Microstructure evolution, grain refinement, and mechanical properties of a metastable β titanium alloy during cold rolling and recrystallization annealing

While grain refinement is a promising approach for enhancing the performance of structural alloys, an improved understanding of the mechanisms underlying grain-refinement processes and their influence on mechanical properties is required. Therefore, in this study, we investigated the microstructure and mechanical properties of the single beta-phase TB18 alloy (Ti-5.3Cr-4.9Mo-4.9 V-4.3Al-0.9Nb-0.3Fe) during cold rolling and annealing, with dislocation slip as well as kink and shear band formation identified as the main deformation mechanisms during the cold-rolling process, which ensured good workability of the cold-rolled plate at room temperature. Shear bands formed preferentially in gamma-fiber (< 111 >//normal direction (ND))-oriented grains such as {111}< 110 > grains.
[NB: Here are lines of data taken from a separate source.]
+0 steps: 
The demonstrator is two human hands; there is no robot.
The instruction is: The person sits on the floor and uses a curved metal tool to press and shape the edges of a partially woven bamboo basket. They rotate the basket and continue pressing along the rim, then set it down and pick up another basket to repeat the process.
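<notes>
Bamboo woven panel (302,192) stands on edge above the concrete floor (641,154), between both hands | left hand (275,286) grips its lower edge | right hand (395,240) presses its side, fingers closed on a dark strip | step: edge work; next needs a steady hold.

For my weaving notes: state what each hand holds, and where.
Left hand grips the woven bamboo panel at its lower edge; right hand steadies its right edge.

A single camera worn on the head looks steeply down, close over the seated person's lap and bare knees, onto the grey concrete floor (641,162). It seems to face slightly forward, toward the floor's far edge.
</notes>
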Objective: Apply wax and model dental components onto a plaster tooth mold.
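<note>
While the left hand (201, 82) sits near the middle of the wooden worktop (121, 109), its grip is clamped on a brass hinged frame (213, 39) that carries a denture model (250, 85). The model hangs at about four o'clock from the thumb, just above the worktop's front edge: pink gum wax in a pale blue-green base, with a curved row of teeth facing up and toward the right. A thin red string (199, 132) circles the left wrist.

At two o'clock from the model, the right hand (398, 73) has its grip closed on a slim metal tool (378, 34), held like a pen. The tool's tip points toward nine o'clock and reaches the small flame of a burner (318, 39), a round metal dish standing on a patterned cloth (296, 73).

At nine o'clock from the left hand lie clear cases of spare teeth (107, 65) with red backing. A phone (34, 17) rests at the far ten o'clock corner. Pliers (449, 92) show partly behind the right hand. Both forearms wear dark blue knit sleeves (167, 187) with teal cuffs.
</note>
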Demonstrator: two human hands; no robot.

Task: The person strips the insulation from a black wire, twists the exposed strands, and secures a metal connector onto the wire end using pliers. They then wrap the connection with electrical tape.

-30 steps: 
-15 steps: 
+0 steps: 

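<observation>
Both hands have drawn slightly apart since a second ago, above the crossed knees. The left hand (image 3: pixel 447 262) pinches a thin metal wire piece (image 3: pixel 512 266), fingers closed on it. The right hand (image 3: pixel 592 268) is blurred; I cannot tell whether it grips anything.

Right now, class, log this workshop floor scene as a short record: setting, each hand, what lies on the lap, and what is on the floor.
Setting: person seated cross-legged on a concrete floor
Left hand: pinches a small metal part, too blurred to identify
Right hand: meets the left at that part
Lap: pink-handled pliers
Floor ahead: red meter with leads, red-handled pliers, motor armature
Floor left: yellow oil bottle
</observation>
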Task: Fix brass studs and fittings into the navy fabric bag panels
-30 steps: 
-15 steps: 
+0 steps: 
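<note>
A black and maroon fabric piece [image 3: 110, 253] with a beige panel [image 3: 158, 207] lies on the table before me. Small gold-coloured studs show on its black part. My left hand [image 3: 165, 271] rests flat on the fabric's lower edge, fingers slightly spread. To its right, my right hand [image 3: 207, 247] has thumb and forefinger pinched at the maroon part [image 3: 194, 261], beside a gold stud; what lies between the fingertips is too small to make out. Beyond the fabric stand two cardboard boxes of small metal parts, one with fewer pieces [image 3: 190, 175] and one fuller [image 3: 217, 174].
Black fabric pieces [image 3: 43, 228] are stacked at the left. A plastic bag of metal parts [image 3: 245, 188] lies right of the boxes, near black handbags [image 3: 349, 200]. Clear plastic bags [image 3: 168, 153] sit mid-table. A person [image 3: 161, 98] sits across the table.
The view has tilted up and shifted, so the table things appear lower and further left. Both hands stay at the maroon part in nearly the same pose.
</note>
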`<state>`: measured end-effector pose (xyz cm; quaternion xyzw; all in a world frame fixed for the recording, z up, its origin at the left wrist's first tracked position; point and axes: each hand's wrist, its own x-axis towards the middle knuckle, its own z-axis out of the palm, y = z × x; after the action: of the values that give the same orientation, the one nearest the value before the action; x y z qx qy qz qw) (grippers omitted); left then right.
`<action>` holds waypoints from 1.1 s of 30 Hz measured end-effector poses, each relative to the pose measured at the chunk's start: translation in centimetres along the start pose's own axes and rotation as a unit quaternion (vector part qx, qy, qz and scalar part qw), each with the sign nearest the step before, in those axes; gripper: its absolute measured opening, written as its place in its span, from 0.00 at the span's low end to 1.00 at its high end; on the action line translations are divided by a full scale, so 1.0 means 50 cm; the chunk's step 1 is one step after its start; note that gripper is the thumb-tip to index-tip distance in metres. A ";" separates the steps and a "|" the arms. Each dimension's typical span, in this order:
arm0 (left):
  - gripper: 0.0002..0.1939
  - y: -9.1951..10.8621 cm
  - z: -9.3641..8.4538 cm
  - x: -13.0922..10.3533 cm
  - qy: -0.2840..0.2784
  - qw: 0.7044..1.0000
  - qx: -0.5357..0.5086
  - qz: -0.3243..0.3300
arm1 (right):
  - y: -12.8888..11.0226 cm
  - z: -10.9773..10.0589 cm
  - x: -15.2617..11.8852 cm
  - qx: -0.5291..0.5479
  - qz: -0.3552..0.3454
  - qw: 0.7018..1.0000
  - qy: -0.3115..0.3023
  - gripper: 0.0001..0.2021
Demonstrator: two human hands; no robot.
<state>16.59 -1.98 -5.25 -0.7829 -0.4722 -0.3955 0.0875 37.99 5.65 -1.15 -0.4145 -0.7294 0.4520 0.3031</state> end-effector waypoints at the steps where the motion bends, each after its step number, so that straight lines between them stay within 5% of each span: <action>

The high density of subgrains and dislocations in the shear bands and surrounding regions promoted nucleation of the recrystallized grains, resulting in an increased nucleation rate and grain refinement. The texture after cold rolling mainly had rotated cube {001}<110> and {111}<110> components. During subsequent annealing, these components rotated to alpha*-fiber ({11h} < 1 2 1/h>) and {111}< 112 > components, respectively, thereby forming the final recrystallized texture. Thus, cold rolling and recrystallization annealing of the TB18 alloy resulted in a fine microstructure with a mean grain size of 25 mu m and excellent mechanical properties. In particular, the ultimate tensile strength and elongation of the pure beta microstructure increased to 850 +/- 2 MPa and 28.8 +/- 2.2%, respectively. Thus, these results indicate that cold rolling and recrystallization annealing could be considered as promising techniques for developing metastable beta titanium alloys with enhanced mechanical properties.